My pet theory is that sexual orientation wanders anyway. Since as people, we tend to think in terms of fixed identity for ourselves, others and, well pretty much everything else, we've got this stupid notion that if someone 'is this' one decade, and 'is that' the next decade, then it means that one or other of those identities is false. I don't believe that. I think people just change all the time - they either change in a 'becoming different' way, or they change by 'digging a deeper rut' in their current way (but that's still change).
I spent several years being only attracted to men. then I went to see an Almodovar film and got really turned on by the woman in the film, and had to reassess myself a little, and it was fine.
As I've probably said here before, I think the classifications are stupid: heterosexual - bisexual - homosexual, that's like having a colour spectrum that's just purple, green, and red; and it's just an oversimplification so people 'know what they are'. I prefer to think of myself as just sexual, since at different times and with different people, I'm much more interested in either men or women. It's bad enough dealing with homophobia within and without - I'm not going to give myself a hard time for being inconsistent too .
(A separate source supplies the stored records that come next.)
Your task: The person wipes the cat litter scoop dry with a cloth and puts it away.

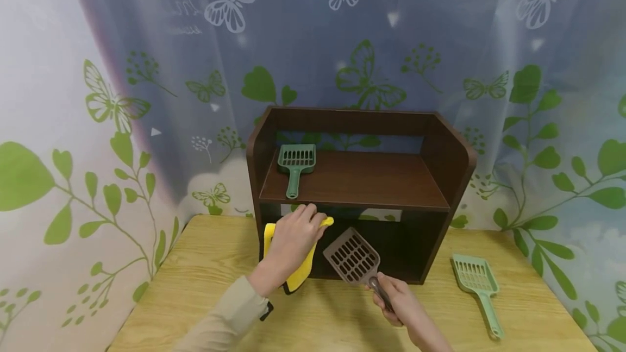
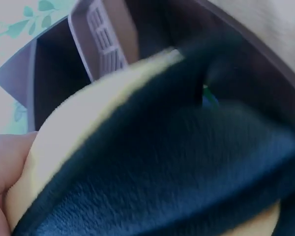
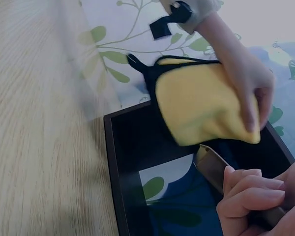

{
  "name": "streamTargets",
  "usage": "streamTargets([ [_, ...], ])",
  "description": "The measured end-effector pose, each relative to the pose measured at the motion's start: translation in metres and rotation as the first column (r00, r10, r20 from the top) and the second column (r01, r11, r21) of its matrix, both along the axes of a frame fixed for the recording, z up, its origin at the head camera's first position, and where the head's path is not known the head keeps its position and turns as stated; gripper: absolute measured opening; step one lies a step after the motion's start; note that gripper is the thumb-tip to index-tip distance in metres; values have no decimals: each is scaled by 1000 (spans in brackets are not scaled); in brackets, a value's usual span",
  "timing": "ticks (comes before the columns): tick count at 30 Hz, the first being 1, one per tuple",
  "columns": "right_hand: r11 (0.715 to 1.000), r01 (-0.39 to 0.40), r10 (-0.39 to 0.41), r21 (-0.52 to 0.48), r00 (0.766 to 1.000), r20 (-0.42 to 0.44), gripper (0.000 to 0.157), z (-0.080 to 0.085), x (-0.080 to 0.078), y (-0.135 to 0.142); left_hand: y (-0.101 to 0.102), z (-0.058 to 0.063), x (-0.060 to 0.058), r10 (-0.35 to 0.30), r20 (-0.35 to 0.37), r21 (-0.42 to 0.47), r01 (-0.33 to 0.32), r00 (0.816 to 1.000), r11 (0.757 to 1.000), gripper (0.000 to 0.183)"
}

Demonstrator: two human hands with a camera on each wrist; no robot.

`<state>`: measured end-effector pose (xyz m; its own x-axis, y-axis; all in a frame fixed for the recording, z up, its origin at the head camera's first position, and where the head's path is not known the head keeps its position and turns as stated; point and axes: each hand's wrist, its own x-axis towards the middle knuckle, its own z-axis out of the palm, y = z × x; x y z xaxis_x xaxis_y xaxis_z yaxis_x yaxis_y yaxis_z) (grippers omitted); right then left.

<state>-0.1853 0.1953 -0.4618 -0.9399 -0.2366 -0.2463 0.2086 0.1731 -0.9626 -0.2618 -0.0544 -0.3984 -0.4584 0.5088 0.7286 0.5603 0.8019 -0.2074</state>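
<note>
My left hand (image 1: 292, 240) grips a yellow cloth with black edging (image 1: 302, 271), which hangs below the fingers in front of the shelf's left side. In the left wrist view the cloth's dark side (image 2: 137, 167) fills much of the picture. My right hand (image 1: 402, 304) holds a grey-brown litter scoop (image 1: 359, 275) by its handle, the slotted head tilted up toward the lower compartment. From the right wrist, the fingers (image 3: 250, 194) curl round the handle, and most of the scoop is hidden. Cloth and scoop stand apart in the head view.
A dark brown two-tier shelf (image 1: 362, 178) stands on the wooden table (image 1: 210, 281) before a patterned curtain (image 1: 303, 31). A dark green litter scoop (image 1: 293, 182) lies on its upper board at the left. Another, light green scoop (image 1: 489, 313) lies on the table at right.
</note>
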Motion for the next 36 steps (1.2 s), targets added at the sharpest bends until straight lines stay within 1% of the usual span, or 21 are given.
streamTargets([
  [2, 1000, 2, -2, -2, 1000, -5, 51, 1, 1, -3, 5, 5, 1, -7, -15, 11, 7, 1000, 1000, 22],
  [4, 1000, 5, -5, -7, 1000, -14, 52, 3, 3, -8, 13, 5, 3, -14, -7, 9, 14, 1000, 1000, 22],
  [6, 1000, 10, -10, -13, 1000, -26, 52, 6, 4, -14, 20, 1, 4, -26, 28, 13, 26, 999, 1000, 22],
  [8, 1000, 18, -18, -14, 999, -41, 52, 9, 6, -20, 27, -6, 6, -32, 73, 30, 30, 997, 999, 23],
  [11, 999, 36, -36, -9, 998, -59, 51, 12, 8, -26, 36, -16, 8, -25, 117, 77, 16, 993, 997, 24],
  [14, 998, 58, -59, -9, 996, -62, 51, 12, 8, -28, 42, -23, 9, -8, 125, 130, -9, 992, 991, 24],
  [16, 997, 75, -75, -8, 995, -59, 51, 12, 9, -28, 46, -25, 10, 3, 114, 156, -21, 993, 988, 23],
  [19, 996, 93, -94, -12, 994, -54, 49, 12, 9, -29, 51, -29, 10, -1, 90, 179, -15, 996, 984, 22],
  [23, 995, 102, -103, -19, 992, -69, 48, 12, 9, -29, 55, -32, 10, -16, 60, 167, 6, 998, 986, 23],
  [27, 994, 111, -113, -23, 989, -91, 49, 12, 10, -30, 57, -34, 10, -22, 59, 143, 14, 998, 990, 24],
  [32, 992, 127, -129, -26, 987, -99, 49, 12, 11, -30, 60, -37, 12, -44, 48, 96, 39, 998, 995, 22],
  [36, 991, 134, -135, -20, 985, -103, 50, 12, 12, -30, 61, -38, 14, -67, 53, 62, 63, 996, 996, 19],
])
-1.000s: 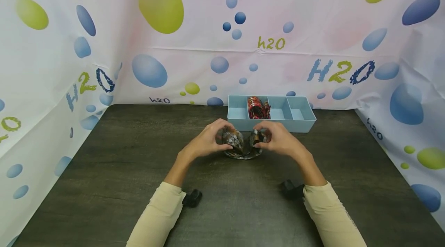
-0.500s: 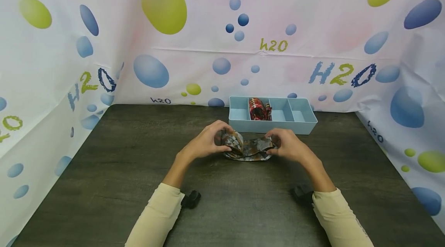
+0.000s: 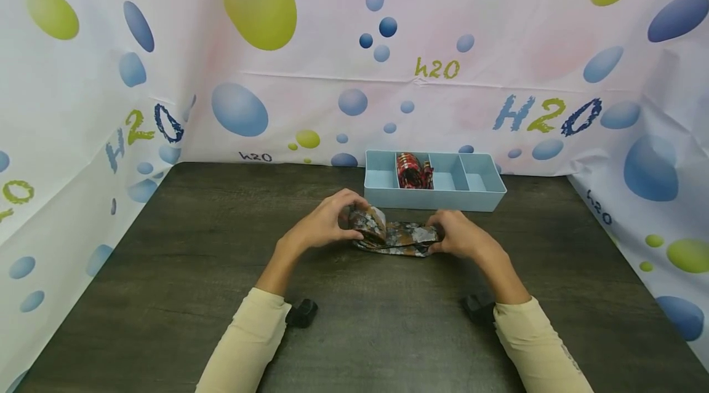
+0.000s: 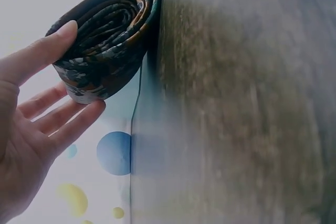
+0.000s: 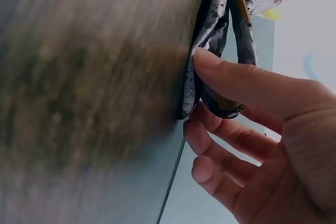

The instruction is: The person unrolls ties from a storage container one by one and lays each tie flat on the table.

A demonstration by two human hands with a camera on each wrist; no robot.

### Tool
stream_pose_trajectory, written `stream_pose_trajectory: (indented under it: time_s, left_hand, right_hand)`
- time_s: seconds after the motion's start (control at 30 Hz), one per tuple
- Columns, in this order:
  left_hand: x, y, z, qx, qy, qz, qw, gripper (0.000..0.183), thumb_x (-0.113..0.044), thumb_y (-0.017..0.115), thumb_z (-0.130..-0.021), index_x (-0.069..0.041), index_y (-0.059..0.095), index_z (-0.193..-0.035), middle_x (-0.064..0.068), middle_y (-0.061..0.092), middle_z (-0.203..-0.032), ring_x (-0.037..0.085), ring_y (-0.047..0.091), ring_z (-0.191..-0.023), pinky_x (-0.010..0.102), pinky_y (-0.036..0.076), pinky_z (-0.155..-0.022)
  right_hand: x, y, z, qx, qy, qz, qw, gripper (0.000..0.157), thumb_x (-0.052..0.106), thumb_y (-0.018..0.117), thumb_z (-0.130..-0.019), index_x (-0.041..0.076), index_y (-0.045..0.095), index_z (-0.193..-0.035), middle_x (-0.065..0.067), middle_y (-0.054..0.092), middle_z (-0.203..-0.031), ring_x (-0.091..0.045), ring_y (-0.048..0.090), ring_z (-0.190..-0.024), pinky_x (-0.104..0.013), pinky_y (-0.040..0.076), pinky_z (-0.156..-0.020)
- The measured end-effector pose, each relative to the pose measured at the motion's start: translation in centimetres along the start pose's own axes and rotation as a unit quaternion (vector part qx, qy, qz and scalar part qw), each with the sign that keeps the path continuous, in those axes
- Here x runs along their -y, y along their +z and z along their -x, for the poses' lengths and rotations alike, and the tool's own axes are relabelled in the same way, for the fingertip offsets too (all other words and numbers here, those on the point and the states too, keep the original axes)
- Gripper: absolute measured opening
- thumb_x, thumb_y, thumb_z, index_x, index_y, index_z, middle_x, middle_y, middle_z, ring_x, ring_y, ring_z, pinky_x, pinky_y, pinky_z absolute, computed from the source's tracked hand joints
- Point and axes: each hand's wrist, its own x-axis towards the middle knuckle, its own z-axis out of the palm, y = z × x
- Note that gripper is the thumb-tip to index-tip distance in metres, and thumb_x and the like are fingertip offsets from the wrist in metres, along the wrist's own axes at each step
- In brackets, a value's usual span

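A: How are the person's arms set?

B: Both reach forward in cream fabric sleeves [image 3: 244, 337] and angle inward, the left hand [image 3: 328, 221] and the right hand [image 3: 458, 235] facing each other across a folded strip of grey, brown and white mottled cloth [image 3: 408, 234].

A: And the grip?

B: The left hand grasps the coiled end, thumb on the near side, fingers on the far side. The right pinches the flatter, folded end between thumb and fingers — its outer fingers curve loosely beside the cloth.

A: Where is the cloth?

B: On the dark wood-grain table [image 3: 365, 319], just in front of a light blue plastic box with four compartments [image 3: 437, 199]. A red plaid cloth roll [image 3: 410, 171] sits in the second compartment from the left.

A: What differs from a second ago?

B: The right hand was nearer the left then, the cloth bunched between them. Now it is farther right, and the stretch beside the coil is longer and flatter — the left hand has barely shifted.
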Motion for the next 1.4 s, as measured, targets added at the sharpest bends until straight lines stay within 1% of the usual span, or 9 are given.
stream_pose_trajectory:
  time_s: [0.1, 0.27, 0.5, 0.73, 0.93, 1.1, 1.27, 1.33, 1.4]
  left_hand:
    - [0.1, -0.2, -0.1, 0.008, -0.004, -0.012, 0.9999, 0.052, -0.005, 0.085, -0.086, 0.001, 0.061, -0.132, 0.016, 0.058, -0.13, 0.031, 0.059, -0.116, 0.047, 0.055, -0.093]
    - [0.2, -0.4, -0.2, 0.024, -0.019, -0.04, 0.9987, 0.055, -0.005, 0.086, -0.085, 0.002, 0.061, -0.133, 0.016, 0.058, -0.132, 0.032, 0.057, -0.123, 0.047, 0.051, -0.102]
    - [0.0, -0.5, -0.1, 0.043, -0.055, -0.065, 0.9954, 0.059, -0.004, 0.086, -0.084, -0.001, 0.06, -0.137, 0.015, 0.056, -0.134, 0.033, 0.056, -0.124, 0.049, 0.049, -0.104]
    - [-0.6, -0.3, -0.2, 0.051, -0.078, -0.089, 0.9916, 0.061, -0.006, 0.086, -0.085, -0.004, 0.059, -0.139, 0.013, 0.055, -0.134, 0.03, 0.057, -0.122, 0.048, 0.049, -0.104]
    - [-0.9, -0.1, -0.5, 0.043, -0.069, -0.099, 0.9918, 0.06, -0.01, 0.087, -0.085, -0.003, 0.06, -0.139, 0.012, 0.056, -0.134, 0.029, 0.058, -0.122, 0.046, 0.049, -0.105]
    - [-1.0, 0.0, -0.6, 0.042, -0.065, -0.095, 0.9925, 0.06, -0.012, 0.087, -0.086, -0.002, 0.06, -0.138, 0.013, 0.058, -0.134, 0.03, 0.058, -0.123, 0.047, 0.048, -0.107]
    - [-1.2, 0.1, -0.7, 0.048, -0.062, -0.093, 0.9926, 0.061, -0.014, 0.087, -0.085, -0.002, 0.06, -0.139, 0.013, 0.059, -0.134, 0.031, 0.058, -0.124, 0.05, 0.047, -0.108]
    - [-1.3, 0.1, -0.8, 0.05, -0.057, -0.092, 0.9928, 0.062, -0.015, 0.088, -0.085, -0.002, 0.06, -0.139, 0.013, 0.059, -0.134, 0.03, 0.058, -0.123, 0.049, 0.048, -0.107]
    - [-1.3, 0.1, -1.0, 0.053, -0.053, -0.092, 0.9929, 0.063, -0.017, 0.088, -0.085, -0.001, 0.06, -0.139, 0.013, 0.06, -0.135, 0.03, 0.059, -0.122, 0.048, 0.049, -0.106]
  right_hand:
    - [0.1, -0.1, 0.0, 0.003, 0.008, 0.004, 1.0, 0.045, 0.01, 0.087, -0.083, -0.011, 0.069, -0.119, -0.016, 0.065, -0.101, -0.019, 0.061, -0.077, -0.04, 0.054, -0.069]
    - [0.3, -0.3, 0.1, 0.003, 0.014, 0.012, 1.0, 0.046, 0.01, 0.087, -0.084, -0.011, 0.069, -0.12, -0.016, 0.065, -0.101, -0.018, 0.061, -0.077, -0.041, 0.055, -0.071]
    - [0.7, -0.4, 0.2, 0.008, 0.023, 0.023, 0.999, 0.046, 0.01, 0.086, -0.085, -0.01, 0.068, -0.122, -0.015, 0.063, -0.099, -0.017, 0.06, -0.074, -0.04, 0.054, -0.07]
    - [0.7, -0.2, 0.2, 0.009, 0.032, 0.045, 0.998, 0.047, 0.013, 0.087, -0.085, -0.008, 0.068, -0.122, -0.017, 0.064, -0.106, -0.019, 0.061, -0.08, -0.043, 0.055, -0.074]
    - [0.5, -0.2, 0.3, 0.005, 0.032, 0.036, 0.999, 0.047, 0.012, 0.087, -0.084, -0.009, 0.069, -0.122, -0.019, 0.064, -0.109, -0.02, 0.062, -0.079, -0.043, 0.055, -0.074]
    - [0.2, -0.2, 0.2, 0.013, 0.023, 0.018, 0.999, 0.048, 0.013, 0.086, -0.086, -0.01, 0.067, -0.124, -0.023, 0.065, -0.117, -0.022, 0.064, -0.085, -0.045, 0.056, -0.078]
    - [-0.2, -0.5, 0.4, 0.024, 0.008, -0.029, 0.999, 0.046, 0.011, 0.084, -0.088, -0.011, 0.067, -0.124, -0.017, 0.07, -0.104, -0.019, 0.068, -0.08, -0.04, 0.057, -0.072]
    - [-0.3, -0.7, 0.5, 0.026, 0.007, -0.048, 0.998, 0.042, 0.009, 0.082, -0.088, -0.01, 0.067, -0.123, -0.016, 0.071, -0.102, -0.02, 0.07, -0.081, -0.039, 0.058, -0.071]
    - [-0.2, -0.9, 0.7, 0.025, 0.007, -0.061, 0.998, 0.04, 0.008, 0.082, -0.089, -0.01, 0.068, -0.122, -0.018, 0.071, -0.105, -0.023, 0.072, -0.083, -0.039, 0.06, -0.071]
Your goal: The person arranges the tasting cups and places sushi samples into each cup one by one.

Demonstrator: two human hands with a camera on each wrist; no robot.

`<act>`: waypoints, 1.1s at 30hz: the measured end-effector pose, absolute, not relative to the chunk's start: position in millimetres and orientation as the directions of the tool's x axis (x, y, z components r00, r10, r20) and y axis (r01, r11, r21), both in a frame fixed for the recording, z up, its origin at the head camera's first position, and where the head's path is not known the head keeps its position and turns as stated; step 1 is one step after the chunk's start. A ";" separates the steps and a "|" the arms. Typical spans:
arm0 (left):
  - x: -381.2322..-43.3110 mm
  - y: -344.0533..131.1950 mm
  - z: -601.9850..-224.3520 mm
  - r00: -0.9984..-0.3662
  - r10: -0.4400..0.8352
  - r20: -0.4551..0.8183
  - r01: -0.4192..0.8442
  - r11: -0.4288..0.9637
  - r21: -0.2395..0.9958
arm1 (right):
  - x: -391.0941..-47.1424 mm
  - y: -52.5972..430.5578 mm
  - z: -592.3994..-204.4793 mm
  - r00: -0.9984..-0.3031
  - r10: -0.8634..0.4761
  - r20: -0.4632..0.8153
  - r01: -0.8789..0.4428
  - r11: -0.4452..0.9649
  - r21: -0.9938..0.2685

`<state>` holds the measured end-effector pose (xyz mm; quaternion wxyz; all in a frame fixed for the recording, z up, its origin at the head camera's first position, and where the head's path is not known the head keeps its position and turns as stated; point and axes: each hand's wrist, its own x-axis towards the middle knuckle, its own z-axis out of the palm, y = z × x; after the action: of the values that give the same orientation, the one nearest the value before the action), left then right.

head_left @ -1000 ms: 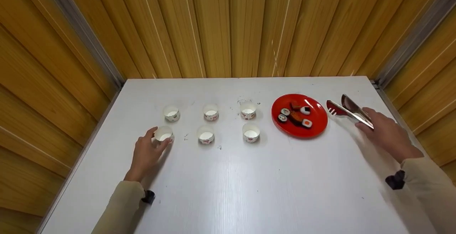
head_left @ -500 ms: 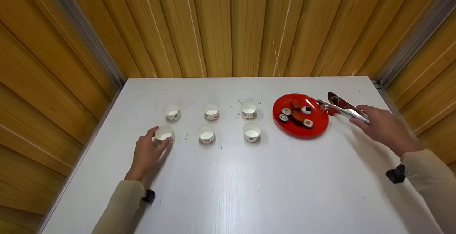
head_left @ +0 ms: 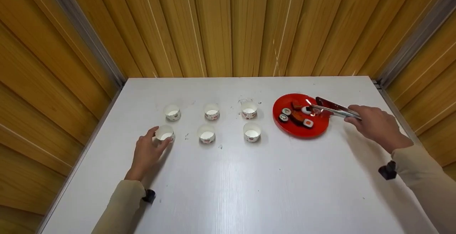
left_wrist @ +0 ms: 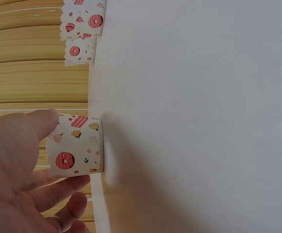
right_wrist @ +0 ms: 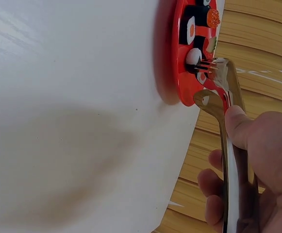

Of course, some people do get into denial of their sexual orientation and go against their nature for a while. I've known this go both ways. On the one hand, men and women who are married for years because they can't deal with being gay. On the other, a friend of mine who, in his late teens, tried to be gay for a while basically because all his best mates were gay and he wanted to fit in. I told him to drop the labels and just fancy who he fancied, people would still love him - six months later, he was living with his girlfriend .
Edited by padmavyuha (02/07/0902:03 AM)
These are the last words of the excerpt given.